*EXERCISE INSTRUCTIONS*. Return the lines beginning at the one that contains "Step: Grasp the" and continuing to the end of the entries, including both ends, exactly as written and nothing else.

*TASK INPUT*.
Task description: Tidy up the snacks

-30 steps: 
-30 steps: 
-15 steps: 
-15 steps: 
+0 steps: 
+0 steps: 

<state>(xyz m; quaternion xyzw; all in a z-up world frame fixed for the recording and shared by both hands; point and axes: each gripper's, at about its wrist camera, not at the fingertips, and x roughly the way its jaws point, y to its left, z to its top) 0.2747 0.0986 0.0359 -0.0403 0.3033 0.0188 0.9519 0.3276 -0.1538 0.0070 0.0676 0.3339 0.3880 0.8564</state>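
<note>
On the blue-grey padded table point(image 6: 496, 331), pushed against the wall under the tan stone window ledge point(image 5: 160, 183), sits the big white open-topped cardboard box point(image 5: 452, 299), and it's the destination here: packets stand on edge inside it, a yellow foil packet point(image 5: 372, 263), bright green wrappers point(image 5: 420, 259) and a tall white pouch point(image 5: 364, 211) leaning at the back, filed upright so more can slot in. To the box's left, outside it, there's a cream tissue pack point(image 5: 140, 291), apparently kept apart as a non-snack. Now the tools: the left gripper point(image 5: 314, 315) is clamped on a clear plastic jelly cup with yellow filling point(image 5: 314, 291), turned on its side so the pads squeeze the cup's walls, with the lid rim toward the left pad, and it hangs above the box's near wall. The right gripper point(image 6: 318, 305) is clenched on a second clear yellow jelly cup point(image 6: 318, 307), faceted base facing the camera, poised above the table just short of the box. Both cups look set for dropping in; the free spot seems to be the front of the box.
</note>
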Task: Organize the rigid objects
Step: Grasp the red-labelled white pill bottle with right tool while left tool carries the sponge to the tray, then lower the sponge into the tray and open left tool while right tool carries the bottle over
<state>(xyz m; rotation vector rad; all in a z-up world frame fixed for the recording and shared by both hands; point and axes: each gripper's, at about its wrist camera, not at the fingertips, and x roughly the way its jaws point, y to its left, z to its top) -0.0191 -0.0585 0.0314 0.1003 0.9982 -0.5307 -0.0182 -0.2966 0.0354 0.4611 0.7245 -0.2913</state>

*RESULT OF THE TASK*.
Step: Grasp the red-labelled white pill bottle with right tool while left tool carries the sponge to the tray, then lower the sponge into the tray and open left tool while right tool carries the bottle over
<state>(xyz m; rotation vector rad; all in a z-up world frame fixed for the recording and shared by both hands; point and axes: each gripper's, at about its wrist camera, not at the fingertips, and x roughly the way its jaws point, y to its left, z to its top) -0.0191 -0.0585 0.0314 0.1003 0.9982 -0.5307 -0.0182 -0.2966 0.0354 0.4611 0.7245 -0.2913</state>

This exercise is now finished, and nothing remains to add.